(WHAT THIS TASK INVOLVES)
Up to and including the line with "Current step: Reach", restate the records below word for word, beginning with their first line.

(PROVIDED ENTRIES)
#####
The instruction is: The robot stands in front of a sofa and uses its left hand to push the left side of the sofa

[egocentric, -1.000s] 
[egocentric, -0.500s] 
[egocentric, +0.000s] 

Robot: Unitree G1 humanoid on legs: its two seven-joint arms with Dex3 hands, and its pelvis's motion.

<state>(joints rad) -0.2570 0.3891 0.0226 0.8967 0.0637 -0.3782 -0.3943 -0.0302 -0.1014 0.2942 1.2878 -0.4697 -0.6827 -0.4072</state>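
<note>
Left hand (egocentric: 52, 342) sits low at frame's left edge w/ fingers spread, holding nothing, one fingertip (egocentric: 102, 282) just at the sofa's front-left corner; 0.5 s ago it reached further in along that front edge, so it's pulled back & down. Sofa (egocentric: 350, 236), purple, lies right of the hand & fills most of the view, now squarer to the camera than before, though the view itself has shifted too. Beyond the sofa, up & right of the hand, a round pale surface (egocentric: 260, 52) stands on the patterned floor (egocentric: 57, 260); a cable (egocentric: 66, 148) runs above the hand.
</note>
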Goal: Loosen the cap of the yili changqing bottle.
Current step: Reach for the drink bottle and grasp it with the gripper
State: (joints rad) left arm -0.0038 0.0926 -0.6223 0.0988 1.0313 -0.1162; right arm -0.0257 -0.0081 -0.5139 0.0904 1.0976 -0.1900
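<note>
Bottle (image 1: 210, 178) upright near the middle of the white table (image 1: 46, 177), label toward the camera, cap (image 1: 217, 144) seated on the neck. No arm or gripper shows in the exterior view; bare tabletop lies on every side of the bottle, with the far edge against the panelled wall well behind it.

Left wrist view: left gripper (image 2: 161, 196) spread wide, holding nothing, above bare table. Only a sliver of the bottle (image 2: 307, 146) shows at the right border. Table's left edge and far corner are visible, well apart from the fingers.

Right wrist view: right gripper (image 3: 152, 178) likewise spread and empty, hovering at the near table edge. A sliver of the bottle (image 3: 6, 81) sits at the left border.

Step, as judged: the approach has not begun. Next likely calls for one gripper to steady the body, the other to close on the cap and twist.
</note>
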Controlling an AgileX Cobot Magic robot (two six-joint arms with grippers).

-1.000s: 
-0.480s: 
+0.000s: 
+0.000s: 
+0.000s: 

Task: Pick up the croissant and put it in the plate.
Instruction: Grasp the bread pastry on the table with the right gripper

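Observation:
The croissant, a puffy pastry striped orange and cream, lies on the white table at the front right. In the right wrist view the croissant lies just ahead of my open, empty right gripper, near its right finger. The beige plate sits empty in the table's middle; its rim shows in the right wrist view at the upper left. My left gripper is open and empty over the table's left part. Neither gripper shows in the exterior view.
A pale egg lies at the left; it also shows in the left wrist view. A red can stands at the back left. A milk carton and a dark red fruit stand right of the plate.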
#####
(SOLUTION FOR THIS TASK)
The instruction is: The robot stands in front of a sofa and uses its left hand to push the left side of the sofa

[egocentric, -1.000s] 
[egocentric, -0.500s] 
[egocentric, +0.000s] 

Robot: Unitree G1 humanoid on legs: its two seven-joint arms with Dex3 hands, and its pelvis's motion.

<state>(joints rad) -0.2570 0.3891 0.0226 0.8967 0.0637 -0.3782 -0.3943 -0.0302 -0.1014 0.2942 1.2878 -0.4697 -0.6827 -0.4072</state>
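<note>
Left hand (egocentric: 52, 342) sits low at frame's left edge w/ fingers spread, holding nothing, one fingertip (egocentric: 102, 282) just at the sofa's front-left corner; 0.5 s ago it reached further in along that front edge, so it's pulled back & down. Sofa (egocentric: 350, 236), purple, lies right of the hand & fills most of the view, now squarer to the camera than before, though the view itself has shifted too. Beyond the sofa, up & right of the hand, a round pale surface (egocentric: 260, 52) stands on the patterned floor (egocentric: 57, 260); a cable (egocentric: 66, 148) runs above the hand.
</note>
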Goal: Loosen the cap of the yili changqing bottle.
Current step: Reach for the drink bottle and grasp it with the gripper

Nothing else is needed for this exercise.